I would never want to suggest that racism, bias, prejudice, and discrimination are not a reality in the world, (by all in every direction imaginable) but the vision of the world that sees racism, bias, prejudice, and discrimination as the primary driving force in world history and present society and blames them for every “inequality” in the world is false.

This video exposes one element of that tendency—Blaming gender income gaps between the sexes on discrimination against women. It is fallacious.

Statistics generally suggest that a woman in the work place, will earn 77% of what a man will make.

In this video they explore the realities of this statistic. Though it is used indiscriminately to fashion sweeping governmental policies, those bandying this statistic about fail to consider many important things about it.

  1. This is a life-time earnings gap that does not compare equal candidates, but only looks at women and men with full-time jobs as broad categories. It is not concerned with real people, only classifiable groups. Thus, it compares apples to oranges.
  2. This figure does not consider gender inclinations in which women tend to choose different kinds of careers which themselves adjust life-time earning capacity. Women tend to avoid fields whose educational arch reaches its zenith later in life.
  3. This figure does not consider gender inclinations in which women tend to work fewer hours than men. Women tend to show love and concern for their families by going home to build a home, while men tend to show love for their families by staying to work overtime.
  4. It doesn’t consider gender inclinations in which women tend to take one or more lengthy breaks in their careers in order to tend to the domestic needs of their children.
  5. When equal workers are compared in equal situations, that supposed 23% gap, found in the 77% earning contrast, closes, according to the department of labor figures, to 6%. An apples to apples comparison of real men and women in similar situations suggest that a woman will actually make 94% of what a man will make.
  6. When equal workers are compared in equal situations, other economists have found that women making the same types of choices as men in regard to career “dedication” and hours, they tend to out-earn their male counterparts. (Surely, this is proof of discrimination against men in the work place… right?)
  7. The video also discusses another gender inclination—one that is commonly blamed on discrimination.

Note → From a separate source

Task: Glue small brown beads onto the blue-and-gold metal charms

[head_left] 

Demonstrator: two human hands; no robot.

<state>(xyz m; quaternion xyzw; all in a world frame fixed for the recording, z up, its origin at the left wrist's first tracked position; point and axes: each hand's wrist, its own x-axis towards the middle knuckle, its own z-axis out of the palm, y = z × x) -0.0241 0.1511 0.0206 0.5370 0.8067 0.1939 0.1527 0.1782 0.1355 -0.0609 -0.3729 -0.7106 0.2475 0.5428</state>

It claims that studies have shown that women are more reluctant than men to aggressively negotiate higher salaries. It is pure economics, not an evil plot against women, to keep salaries as low as possible, and those who show themselves less inclined to engage in the tricky process of “contract” finagling, like me by the way, will get less than they could.
  8. I like the conclusion of the discussion, encouraging women away from victimhood and toward a wise consideration of the opportunities available to them and how their choices should reflect their own vision for their lives—a message of personal responsibility.

The only flaw in this discussion is that, while it rightly warns against the negative impact on women that future government intrusion into the market place will have, (The Pay Check Fairness Act) it heralds past government interference—The Equal Rights Act of 1963 and The Civil Rights Act of 1964. One might argue, as Thomas Sowell does in his book Economic Facts and Fallacies, that these, as well as other acts of government intrusion aimed to “help the situation” did as much damage as future acts will do. The numbers surrounding circumstances both before and after these government intrusions were and are as misrepresented as those statistics which this video aims to clarify. The few positive trends to which those supporting those acts lay claim, were, according to Sowell, already in motion without those acts, and were, in truth, slowed by them.

Third party interference in the economic exchanges of those actually vested in the decisions that get made almost always injuries all parties involved in the exchange… except the third party interferer, who gains power and a false sense of personal pride as a do-gooder.